** EXERCISE GOAL **
In the listing below, a line holding "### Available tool" and a line holding "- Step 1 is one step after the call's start" mark the range. Retype both exactly, with all lines between them.

....

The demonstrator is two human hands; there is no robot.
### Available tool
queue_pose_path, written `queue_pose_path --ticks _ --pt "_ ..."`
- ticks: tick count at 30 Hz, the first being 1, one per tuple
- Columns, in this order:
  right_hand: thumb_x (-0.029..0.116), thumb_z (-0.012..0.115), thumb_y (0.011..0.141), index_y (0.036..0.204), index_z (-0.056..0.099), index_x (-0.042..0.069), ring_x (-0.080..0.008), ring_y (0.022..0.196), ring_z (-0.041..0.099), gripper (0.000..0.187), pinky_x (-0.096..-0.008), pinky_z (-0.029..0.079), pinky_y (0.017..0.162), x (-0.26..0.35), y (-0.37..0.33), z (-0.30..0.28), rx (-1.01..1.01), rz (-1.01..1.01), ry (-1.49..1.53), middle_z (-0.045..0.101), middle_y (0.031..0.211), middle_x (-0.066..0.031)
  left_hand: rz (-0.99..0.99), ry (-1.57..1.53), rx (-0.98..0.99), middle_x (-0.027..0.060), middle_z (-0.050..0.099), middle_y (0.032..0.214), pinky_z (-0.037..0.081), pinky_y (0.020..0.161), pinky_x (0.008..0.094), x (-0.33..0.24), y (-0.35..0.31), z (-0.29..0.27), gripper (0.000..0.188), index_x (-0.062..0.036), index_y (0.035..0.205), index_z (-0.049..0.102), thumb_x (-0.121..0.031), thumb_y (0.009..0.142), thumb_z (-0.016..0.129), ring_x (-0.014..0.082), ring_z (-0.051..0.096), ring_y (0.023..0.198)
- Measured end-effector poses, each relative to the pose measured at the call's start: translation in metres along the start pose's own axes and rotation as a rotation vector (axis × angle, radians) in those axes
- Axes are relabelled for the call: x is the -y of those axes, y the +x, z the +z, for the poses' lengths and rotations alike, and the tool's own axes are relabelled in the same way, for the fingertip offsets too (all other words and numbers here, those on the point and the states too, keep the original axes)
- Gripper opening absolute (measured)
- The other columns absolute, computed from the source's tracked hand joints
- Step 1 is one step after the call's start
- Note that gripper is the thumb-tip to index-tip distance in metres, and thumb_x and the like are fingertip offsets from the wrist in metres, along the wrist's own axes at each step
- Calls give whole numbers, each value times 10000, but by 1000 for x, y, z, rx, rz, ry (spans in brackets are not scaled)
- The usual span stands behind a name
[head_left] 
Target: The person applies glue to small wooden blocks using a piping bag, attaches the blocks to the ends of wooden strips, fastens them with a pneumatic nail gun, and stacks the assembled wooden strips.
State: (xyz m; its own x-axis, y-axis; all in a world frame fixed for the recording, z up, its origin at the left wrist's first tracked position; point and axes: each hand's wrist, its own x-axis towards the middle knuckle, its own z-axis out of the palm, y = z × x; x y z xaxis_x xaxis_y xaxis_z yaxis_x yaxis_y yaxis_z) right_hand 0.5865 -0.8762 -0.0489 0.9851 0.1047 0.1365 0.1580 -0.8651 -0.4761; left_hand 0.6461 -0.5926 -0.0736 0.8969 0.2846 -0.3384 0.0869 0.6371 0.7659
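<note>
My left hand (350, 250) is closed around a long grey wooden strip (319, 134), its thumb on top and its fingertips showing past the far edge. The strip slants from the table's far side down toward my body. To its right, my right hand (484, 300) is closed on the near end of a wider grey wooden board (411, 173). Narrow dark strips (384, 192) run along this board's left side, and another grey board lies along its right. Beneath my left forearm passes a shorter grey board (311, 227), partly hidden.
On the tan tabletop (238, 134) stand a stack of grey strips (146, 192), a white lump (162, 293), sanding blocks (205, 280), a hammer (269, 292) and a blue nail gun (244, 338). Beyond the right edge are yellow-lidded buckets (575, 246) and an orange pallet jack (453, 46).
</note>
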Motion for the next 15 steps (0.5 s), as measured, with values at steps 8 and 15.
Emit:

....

** ANSWER FOR THE TASK **
### Available tool
queue_pose_path, written `queue_pose_path --ticks _ --pt "_ ..."`
- ticks: tick count at 30 Hz, the first being 1, one per tuple
- Columns, in this order:
  right_hand: thumb_x (-0.029..0.116), thumb_z (-0.012..0.115), thumb_y (0.011..0.141), index_y (0.036..0.204), index_z (-0.056..0.099), index_x (-0.042..0.069), ring_x (-0.080..0.008), ring_y (0.022..0.196), ring_z (-0.041..0.099), gripper (0.000..0.187), pinky_x (-0.096..-0.008), pinky_z (-0.029..0.079), pinky_y (0.017..0.162), x (-0.26..0.35), y (-0.37..0.33), z (-0.30..0.28), rx (-1.01..1.01), rz (-1.01..1.01), ry (-1.49..1.53), middle_z (-0.045..0.101), middle_y (0.031..0.211), middle_x (-0.066..0.031)
  left_hand: rz (-0.99..0.99), ry (-1.57..1.53), rx (-0.98..0.99), middle_x (-0.027..0.060), middle_z (-0.050..0.099), middle_y (0.032..0.214), pinky_z (-0.037..0.081), pinky_y (0.020..0.161), pinky_x (0.008..0.094), x (-0.33..0.24), y (-0.35..0.31), z (-0.29..0.27), gripper (0.000..0.188), index_x (-0.062..0.036), index_y (0.035..0.205), index_z (-0.049..0.102), thumb_x (-0.121..0.031), thumb_y (0.009..0.142), thumb_z (-0.016..0.129), ring_x (-0.014..0.082), ring_z (-0.051..0.096), ring_y (0.023..0.198)
- Measured end-effector poses, each relative to the pose measured at the call's start: translation in metres along the start pose's own axes and rotation as a rotation vector (axis × angle, radians) in those axes
- Axes are relabelled for the call: x is the -y of those axes, y the +x, z the +z, for the poses' lengths and rotations alike, and the tool's own axes are relabelled in the same way, for the fingertip offsets too (all other words and numbers here, those on the point and the states too, keep the original axes)
- Gripper opening absolute (measured)
- The other columns absolute, computed from the source's tracked hand joints
- Step 1 is one step after the call's start

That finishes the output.